Para 11 milhões de sudaneses que foram expulsos de um refúgio para outro, regressar ao que restou das suas casas e reconstruir as suas vidas seria o maior presente de todos.
Por enquanto, até encontrar comida para sobreviver é uma batalha diária.
E para as agências humanitárias, incluindo a ONU, levar alimentos é uma tarefa titânica.
Após quatro dias de reuniões de Fletcher em Porto Sudão, o chefe do exército, general Abdel Fattah al-Burhan, anunciou no site de mídia social X que havia dado permissão à ONU para estabelecer mais centros de abastecimento e usar mais três aeroportos regionais para fornecer assistência.
Algumas das permissões já haviam sido concedidas anteriormente, mas outras representaram um avanço.
O novo anúncio também ocorreu no momento em que o Programa Alimentar Mundial (PAM) da ONU obteve luz verde para chegar às comunidades afectadas atrás das linhas controladas pela RSF, incluindo o campo de Zamzam em Darfur, que alberga cerca de meio milhão de pessoas, onde a fome foi recentemente declarada. .

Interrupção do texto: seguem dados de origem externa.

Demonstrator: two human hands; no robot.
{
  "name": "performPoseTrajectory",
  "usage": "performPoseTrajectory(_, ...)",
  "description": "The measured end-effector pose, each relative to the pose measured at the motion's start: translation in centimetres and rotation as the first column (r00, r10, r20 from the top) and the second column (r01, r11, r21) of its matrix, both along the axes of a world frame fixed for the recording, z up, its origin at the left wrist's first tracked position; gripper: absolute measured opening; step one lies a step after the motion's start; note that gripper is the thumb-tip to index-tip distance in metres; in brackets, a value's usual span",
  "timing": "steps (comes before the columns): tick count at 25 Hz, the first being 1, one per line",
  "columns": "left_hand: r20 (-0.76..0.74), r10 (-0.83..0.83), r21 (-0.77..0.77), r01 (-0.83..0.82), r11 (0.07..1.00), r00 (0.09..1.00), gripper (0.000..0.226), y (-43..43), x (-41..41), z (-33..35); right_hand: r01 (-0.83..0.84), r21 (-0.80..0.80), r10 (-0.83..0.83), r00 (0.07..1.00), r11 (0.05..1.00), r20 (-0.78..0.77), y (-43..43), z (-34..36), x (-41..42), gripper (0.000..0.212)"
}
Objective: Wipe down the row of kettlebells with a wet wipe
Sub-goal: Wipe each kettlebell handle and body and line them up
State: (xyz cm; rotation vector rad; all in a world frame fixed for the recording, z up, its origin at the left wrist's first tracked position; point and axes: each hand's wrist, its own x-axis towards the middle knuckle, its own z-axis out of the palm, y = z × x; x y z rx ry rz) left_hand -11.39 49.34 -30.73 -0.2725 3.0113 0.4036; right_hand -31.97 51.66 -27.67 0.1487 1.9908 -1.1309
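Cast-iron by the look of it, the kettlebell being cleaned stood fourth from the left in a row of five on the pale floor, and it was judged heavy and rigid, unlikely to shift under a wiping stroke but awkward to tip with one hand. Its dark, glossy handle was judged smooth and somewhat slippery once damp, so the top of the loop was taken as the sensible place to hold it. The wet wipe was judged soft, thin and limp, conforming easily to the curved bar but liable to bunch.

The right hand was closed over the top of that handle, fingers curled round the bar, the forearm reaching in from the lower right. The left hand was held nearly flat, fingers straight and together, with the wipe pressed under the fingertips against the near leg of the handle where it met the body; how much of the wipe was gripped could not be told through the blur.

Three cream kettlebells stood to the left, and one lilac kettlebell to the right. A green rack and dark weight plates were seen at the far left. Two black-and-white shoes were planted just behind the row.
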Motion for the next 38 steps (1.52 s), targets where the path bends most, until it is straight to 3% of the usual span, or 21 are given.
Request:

“Há meses que temos pressionado para chegar a estas comunidades”, diz Alex Marianelli, que dirige as operações do PMA em Porto Sudão.
Atrás de nós, num armazém do PAM, trabalhadores sudaneses cantam enquanto carregam camiões com caixas de alimentos em direção às piores das piores áreas.

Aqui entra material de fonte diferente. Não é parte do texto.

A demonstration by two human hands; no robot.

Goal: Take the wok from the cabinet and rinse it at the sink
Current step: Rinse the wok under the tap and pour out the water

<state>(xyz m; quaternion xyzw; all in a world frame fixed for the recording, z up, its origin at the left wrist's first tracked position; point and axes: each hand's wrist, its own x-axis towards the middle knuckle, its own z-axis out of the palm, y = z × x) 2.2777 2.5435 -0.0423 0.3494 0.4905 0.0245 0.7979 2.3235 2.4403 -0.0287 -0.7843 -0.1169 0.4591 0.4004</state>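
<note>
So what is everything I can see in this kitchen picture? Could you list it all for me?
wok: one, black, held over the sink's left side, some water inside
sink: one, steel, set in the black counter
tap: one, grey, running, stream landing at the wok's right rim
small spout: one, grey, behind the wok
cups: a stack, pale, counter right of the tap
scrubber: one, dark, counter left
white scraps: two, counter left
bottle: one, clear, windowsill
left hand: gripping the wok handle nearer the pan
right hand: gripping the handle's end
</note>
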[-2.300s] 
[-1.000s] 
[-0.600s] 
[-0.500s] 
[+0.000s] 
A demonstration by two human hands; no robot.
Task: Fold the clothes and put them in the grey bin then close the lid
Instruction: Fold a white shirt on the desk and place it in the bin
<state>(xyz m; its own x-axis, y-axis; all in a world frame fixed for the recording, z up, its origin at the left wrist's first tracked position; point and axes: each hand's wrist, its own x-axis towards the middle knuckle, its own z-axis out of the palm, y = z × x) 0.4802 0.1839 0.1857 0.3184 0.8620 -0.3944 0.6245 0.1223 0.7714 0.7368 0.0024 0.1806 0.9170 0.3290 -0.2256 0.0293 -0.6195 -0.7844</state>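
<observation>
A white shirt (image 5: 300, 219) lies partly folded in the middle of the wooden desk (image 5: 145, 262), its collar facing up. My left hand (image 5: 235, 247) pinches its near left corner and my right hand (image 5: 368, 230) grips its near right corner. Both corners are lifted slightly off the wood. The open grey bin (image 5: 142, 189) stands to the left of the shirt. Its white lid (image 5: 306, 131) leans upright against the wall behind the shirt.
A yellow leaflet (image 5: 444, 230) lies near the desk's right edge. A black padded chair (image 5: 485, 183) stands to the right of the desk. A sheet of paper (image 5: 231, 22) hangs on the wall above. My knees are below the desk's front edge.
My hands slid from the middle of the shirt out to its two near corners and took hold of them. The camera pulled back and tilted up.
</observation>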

Marianelli reflete que nunca trabalhou num ambiente tão difícil e perigoso.
Na comunidade humanitária, alguns criticam a ONU, dizendo que as suas mãos estavam atadas ao reconhecer o General Burhan como o governante de facto do Sudão.

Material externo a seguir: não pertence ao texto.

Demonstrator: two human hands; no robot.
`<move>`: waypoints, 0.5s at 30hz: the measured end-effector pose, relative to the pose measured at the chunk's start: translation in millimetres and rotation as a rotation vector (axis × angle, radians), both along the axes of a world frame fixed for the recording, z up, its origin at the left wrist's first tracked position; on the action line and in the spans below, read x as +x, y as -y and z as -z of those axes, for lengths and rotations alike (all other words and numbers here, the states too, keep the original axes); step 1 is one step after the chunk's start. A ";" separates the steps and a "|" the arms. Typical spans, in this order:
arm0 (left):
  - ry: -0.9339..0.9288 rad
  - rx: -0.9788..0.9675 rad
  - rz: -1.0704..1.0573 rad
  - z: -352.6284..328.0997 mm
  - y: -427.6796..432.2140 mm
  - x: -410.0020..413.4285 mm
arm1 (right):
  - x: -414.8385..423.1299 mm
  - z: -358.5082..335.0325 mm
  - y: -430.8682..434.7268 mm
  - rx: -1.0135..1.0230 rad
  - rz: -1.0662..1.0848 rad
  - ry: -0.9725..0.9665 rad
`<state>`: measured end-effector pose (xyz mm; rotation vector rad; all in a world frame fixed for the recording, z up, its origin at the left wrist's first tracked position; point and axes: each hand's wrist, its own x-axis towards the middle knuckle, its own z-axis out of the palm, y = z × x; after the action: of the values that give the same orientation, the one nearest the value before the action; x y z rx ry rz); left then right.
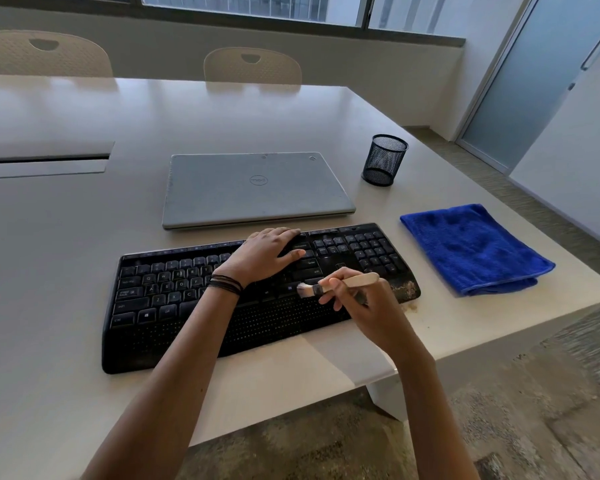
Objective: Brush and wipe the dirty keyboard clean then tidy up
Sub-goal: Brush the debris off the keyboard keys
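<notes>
Right hand (pixel 357 299) pinches a small brush (pixel 355 279) w/ pale wooden handle, dark ferrule & white bristles (pixel 303 290). Thumb & curled fingers are closed round the handle near the ferrule. Bristles point left & seem to touch the keys at the lower right of the main key block, tho the tip is blurred so contact isn't certain. Left hand (pixel 267 252) lies palm down, fingers straight, on the right part of the main keys, holding nothing. It has thin dark bands (pixel 224 284) round the wrist. Both hands are over the wide black keyboard (pixel 174 296) w/ perforated palm rest, which lies near the front edge of the white table (pixel 66 237). Tan crumbs (pixel 407 289) sit on the keyboard's front right corner, a few on the table just beside it. Folded blue microfibre cloth (pixel 471 247) lies to the right, apart from the keyboard. Closed silver laptop (pixel 253 188) is just behind it, w/ a black mesh pen cup (pixel 384 161) back right.
</notes>
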<state>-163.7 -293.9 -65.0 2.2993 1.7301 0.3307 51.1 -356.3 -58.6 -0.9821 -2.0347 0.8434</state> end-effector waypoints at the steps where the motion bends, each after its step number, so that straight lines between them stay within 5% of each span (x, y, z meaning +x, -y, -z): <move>1: 0.001 0.002 0.001 -0.2 -0.1 0.1 | 1.9 0.6 -0.7 0.012 -0.001 0.018; 8: 0.017 0.008 0.004 -0.2 -0.1 -0.1 | 20.2 -5.0 -6.6 0.269 0.195 0.182; 15: 0.010 0.013 0.007 -1.4 1.0 0.3 | 4.4 -8.6 2.4 -0.046 -0.086 -0.004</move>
<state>-163.4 -294.8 -63.6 2.3085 1.7207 0.3526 55.4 -358.7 -50.0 -0.9228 -2.0752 0.9403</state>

“O general Burhan e suas autoridades controlam esses postos de controle e o sistema de licenças e acesso”, disse Fletcher em resposta. “Se quisermos entrar nessas áreas, precisamos lidar com elas.”
Ele espera que a rival RSF também coloque as pessoas em primeiro lugar.
“Irei a qualquer lugar, falarei com qualquer pessoa para conseguir ajuda e salvar vidas”, diz Fletcher.
Na guerra implacável do Sudão, todas as partes no conflito foram acusadas de usar a fome como arma de guerra.
Isto também acontece com a violência sexual, que a ONU descreve como “uma epidemia” no Sudão.
A visita da ONU coincidiu com os “16 Dias de Ativismo”, marcados mundialmente como uma campanha para acabar com a violência baseada no género.
Em Porto Sudão, o acontecimento num campo de deslocados, o primeiro a ser montado quando a guerra começou, foi especialmente comovente.
“Temos de fazer melhor, temos de fazer melhor”, disse Fletcher, que deixou de lado o seu discurso preparado enquanto estava diante de filas de mulheres e crianças sudanesas.
Perguntei a algumas das mulheres que estavam lá o que acharam da visita.
“Precisamos realmente de ajuda, mas o trabalho principal deve ser feito pelos próprios sudaneses”, diz Romissa, que trabalha para um grupo de ajuda local e relata a sua própria jornada angustiante desde Cartum no início da guerra.
“Este é o momento para o povo sudanês se unir”.
Os sudaneses estão a tentar fazer muito com pouco.
Num abrigo simples de dois quartos, uma casa segura chamada Shamaa (ou vela em português) traz um pouco de luz para a vida de mulheres solteiras vítimas de abuso e de crianças órfãs.
A fundadora, Nour Hussein al-Sewaty, conhecida como Mama Nour, também começou a vida no orfanato Maygoma.
Ela também teve que fugir de Cartum para proteger as pessoas sob seus cuidados.
Uma mulher que agora está abrigada com ela foi estuprada antes da guerra, depois sequestrada e estuprada novamente.
Até a formidável Mama Nour está agora nervosa.
“Estamos muito exaustos. Precisamos de ajuda”, declara. “Queremos sentir o cheiro do ar fresco. Queremos sentir que ainda existem pessoas no mundo que se preocupam connosco, o povo do Sudão.”